Extending and Customizing

Adding Trap Patterns

Edit your configuration file to add additional trap patterns:

"trap_patterns": [
  "/vendor/phpunit",
  "eval-stdin.php",
  "/wp-admin",
  "/wp-login.php",
  "/xmlrpc.php",
  "/phpMyAdmin",
  "/solr/",
  "/.env",
  "/config",
  "/api/",
  "/actuator/",
  "/wp-content/debug.log",
  "/cgi-bin/",
  "/admin/"
]

Custom Response Generation with Lua

Warning

The Lua API is experimental, and might be subject to change.
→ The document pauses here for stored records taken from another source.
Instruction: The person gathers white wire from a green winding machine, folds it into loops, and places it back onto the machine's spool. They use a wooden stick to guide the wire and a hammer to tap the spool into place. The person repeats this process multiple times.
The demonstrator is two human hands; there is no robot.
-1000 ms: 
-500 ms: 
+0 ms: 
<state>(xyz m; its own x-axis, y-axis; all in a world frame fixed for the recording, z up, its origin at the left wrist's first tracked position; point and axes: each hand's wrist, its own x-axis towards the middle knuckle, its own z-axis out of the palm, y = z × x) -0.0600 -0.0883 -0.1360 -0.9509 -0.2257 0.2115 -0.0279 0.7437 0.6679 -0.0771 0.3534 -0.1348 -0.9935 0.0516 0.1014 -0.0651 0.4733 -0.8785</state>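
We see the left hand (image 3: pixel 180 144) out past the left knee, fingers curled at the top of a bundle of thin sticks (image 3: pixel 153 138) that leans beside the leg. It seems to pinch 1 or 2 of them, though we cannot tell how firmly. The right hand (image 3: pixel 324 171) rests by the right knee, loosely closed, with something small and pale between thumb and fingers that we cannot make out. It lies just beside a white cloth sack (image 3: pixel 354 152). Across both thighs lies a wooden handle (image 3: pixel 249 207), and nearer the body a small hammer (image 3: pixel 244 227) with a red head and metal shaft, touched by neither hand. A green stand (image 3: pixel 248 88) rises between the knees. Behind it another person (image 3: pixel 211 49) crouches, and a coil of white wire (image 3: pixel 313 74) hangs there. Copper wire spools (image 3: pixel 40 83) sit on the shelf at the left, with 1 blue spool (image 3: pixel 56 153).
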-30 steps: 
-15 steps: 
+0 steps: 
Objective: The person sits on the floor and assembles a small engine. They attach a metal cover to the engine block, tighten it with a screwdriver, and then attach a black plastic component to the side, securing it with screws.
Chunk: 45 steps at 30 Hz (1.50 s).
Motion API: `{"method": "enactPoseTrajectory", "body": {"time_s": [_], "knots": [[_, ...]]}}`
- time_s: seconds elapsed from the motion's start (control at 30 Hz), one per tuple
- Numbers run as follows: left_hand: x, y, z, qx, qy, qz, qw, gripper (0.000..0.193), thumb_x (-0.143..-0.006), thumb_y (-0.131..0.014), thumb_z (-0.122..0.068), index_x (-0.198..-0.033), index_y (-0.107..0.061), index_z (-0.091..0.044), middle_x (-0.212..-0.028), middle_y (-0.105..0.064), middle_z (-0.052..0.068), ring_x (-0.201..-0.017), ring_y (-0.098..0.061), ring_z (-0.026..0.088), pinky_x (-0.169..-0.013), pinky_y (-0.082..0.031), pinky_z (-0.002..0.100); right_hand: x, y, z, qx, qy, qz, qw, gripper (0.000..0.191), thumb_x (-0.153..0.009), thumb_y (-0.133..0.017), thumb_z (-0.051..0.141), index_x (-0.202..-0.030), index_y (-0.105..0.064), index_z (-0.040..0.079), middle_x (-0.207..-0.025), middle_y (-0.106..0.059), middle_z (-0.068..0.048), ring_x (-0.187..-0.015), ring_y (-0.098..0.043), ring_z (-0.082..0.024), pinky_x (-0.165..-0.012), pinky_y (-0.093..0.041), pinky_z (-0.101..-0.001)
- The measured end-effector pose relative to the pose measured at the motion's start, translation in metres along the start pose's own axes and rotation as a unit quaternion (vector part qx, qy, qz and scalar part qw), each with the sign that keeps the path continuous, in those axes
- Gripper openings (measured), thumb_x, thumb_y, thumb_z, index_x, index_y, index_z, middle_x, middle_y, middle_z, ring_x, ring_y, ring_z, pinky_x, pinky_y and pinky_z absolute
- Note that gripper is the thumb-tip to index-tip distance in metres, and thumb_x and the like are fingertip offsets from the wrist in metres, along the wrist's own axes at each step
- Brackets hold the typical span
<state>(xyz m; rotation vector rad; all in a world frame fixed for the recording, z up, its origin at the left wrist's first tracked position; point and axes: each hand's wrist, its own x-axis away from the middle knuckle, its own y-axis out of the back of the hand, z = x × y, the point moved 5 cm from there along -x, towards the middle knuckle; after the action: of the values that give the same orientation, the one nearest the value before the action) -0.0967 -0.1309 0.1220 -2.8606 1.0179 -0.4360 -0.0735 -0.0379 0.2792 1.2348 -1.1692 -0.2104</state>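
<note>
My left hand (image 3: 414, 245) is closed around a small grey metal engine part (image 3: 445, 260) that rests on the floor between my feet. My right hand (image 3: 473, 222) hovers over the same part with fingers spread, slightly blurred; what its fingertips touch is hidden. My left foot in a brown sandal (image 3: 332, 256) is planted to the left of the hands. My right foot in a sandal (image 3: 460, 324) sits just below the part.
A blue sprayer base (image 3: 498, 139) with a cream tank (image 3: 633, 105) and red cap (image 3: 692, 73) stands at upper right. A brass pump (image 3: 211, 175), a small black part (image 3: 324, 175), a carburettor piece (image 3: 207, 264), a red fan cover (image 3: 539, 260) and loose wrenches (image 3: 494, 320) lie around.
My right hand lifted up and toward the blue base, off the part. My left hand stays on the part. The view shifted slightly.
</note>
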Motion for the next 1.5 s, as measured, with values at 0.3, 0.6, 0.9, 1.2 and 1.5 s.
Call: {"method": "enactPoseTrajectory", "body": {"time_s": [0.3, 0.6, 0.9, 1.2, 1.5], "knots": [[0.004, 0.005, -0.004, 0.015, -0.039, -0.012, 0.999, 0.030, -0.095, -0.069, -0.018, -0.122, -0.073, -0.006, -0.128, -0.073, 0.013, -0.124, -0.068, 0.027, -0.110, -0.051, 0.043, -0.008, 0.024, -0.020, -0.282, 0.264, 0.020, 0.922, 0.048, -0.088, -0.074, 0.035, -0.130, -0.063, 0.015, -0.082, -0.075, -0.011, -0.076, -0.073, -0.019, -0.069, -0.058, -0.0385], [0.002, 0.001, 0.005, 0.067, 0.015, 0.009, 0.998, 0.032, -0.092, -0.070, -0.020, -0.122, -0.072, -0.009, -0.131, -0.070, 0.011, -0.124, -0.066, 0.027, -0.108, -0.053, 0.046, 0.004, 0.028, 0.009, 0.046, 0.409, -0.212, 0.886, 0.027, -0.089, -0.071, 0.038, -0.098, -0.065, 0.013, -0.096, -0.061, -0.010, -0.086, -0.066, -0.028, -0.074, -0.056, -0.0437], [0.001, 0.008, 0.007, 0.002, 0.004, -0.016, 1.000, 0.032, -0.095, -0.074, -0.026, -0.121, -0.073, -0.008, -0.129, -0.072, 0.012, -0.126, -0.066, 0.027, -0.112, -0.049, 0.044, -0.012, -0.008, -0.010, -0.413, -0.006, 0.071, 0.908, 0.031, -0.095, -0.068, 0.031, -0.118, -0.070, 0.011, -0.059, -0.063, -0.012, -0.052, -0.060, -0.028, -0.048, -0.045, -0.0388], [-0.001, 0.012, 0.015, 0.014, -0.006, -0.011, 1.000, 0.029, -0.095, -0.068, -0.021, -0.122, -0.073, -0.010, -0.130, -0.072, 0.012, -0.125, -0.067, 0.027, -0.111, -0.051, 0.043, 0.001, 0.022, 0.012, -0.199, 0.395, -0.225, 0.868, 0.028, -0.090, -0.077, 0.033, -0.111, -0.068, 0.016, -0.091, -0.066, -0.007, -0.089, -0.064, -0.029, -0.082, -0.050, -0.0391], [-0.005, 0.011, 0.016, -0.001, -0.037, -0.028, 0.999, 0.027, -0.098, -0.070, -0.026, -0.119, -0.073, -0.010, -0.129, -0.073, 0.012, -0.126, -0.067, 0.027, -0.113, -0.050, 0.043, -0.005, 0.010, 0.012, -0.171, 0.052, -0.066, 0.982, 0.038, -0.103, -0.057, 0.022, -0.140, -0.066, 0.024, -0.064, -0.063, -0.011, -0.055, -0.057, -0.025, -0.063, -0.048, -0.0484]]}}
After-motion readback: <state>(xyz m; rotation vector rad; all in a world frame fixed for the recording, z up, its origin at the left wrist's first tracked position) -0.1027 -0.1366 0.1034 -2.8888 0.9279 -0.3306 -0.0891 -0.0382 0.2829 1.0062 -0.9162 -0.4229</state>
Breaking changes will be

Create Lua scripts in your lua_scripts_dir to customize response generation:

-- honeypot.lua
function generate_honeytoken(token)
    local token_types = {"API_KEY", "AUTH_TOKEN", "SESSION_ID", "SECRET_KEY"}
    local prefix = token_types[math.random(#token_types)]
    local suffix = string.format("%08x", math.random(0xffffff))
    return prefix .. "_" .. token .. "_" .. suffix
end

function enhance_response(text, response_type, path, token)
    local result = text
    local honeytoken = generate_honeytoken(token)
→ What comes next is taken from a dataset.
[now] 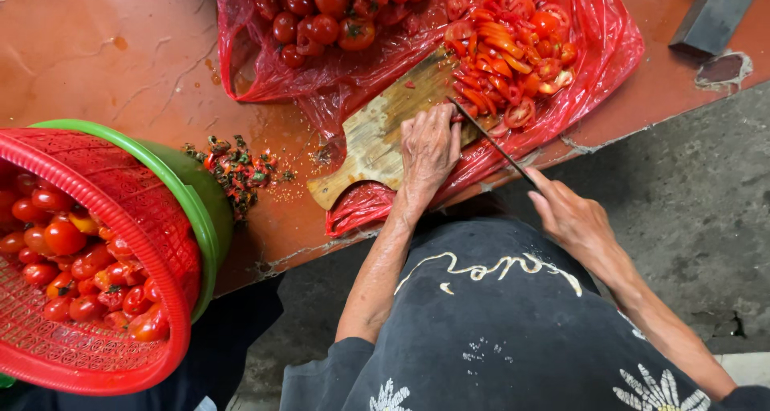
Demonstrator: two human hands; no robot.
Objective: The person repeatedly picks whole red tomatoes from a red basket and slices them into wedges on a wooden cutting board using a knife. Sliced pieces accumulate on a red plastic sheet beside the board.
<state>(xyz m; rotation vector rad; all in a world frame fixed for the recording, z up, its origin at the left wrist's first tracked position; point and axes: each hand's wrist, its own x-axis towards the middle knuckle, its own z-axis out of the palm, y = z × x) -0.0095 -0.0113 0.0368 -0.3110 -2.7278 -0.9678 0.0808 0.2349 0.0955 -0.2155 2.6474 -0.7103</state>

    if response_type == "php_exploit" then
        result = result .. "\n<?php /* Debug mode enabled */ ?>"
        result = result .. "\n<!-- DEBUG TOKEN: " .. honeytoken .. " -->"
    elseif response_type == "wordpress" then
        result = result .. "\n<!-- WordPress debug: DB_PASSWORD='" .. honeytoken .. "' -->"
    elseif response_type == "api" then
        result = '{"error":"Unauthorized","message":"Invalid credentials",'
        result = result .. '"debug_token":"' .. honeytoken .. '"}'
    else
        result = result .. "\n<!-- Server: Apache/2.4.41 PHP/7.4.3 -->"
        result = result .. "\n<!-- Debug: " .. honeytoken .. " -->"
    end

    return result
end

Custom Markov Response Corpus

Create text files in your markov_corpora_dir to provide custom text for response generation:

  • generic.txt - Default responses
  • php_exploit.txt - PHP-specific error messages
  • wordpress.txt - WordPress-style responses
  • api.txt - API error messages

Metrics and Monitoring

Eris exposes Prometheus metrics on the configured metrics port (default: 9100):

  • eris_hits_total - Total number of hits to honeypot paths
  • eris_blocked_ips - Number of IPs permanently blocked
  • eris_active_connections - Number of currently active connections in tarpit
  • eris_path_hits_total - Hits by path
  • eris_ua_hits_total - Hits by user agent

View current status at: http://your-server:9100/status

Additional Security Considerations

Internally, Eris is designed with security and maximum performance in mind. Additionally you might want to consider:

  • Running Eris as a non-privileged user
  • Placing Eris behind a CDN or DDoS protection service for high-traffic sites
  • Regularly reviewing logs to identify new attack patterns (and keeping verbose NGINX logs)
  • Hiding the metrics endpoint from public access

License

This project is licensed under the MIT License - see the LICENSE file for details.